Kinematic Bicycle Model theta units

Question

I don't understand the $\theta$ units. The bicycle model defines $\theta$ as: $$\theta=\theta +\frac{v\cdot\tan\delta}{L}\cdot$$

Where $v$ is the vehicle velocity, $L$ is the wheelbase distance, and $\delta$ is the desired steering angle.

Say I'm driving at $30m/s$ in a vehicle with $L=2.3$, want to steer $50\deg$, and the $\Delta t=0.1$, then $$\theta=0+\frac{30\cdot\tan50\deg}{2.3}\cdot0.1=1.554$$

But what are the units of $\theta$? Radians or Degrees?
Since we need $\theta$ to calculate $x$ for example, with $x=x+v\cos\theta$, when $\theta$ in degrees $x=30\cos 1.554\deg=29.9889$ (slightly changed) or $x=30\cos 1.554\text{ rad}=0.503$ (significantly changed)

The $\theta$ unit is very important but I can't find any reference for it. I guess it should be degrees. Am I right?

Answer 1

No, $\theta$ has to be in radians. If you follow through the analysis in, say, this guy, which was the first hit in a web search for "bicycle model kinematics", you see that $\omega = \dot\theta$ is the rate of rotation of the reference point (rear axle, in his section 2.1) around the instantaneous center of rotation, with radius R. Since he uses $\omega = v/R$, it's clear that it all has to be radians.

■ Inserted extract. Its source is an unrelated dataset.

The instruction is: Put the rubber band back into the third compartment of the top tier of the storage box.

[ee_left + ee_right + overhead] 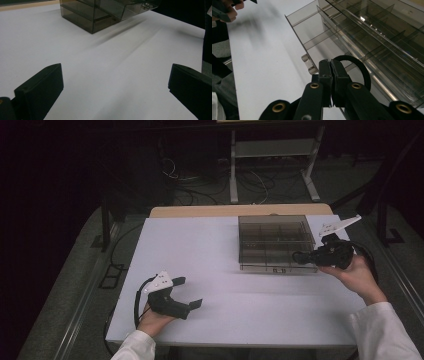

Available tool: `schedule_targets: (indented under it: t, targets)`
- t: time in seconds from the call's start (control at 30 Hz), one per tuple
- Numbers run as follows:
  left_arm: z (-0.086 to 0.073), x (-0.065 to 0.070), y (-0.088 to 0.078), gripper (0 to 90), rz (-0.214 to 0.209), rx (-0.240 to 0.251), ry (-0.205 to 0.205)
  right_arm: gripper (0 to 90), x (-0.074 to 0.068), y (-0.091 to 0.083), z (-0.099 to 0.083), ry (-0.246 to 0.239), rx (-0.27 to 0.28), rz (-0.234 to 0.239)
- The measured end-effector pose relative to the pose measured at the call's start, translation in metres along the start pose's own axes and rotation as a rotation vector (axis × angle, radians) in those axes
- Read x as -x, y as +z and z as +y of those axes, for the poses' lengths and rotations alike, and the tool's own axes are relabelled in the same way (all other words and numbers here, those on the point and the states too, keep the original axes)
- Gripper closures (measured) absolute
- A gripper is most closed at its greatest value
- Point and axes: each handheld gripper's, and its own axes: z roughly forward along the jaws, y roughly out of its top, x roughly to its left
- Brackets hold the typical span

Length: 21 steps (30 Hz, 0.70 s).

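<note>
A clear smoke-tinted plastic box (276, 241) with a grid of dividers sits on the far right of the white bench (210, 270). My right gripper (298, 256) rests at its front right corner, jaws pressed together with nothing between them — the box's small front latch (309, 65) lies just beside their tips. My left gripper (190, 292) waits well apart, jaws wide and empty. The box looks light, stiff, slippery and brittle — I judge the latch or rim the best hold.
</note>
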Motion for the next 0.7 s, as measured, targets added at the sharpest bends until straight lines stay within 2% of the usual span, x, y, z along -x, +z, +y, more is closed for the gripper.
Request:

BTW, if I were peddling my bicycle with my $v$ exceeding the automobile speed limit on most roads where I would feel safe riding a bike, I might not be steering that hard. (It might be interesting to compute how many g's the centripetal acceleration is, at $30m/s$ and $\delta=50^\circ$). For your numeric sanity check, maybe try something more sedate like $v=4 m/s$ and $\delta = 2^\circ$.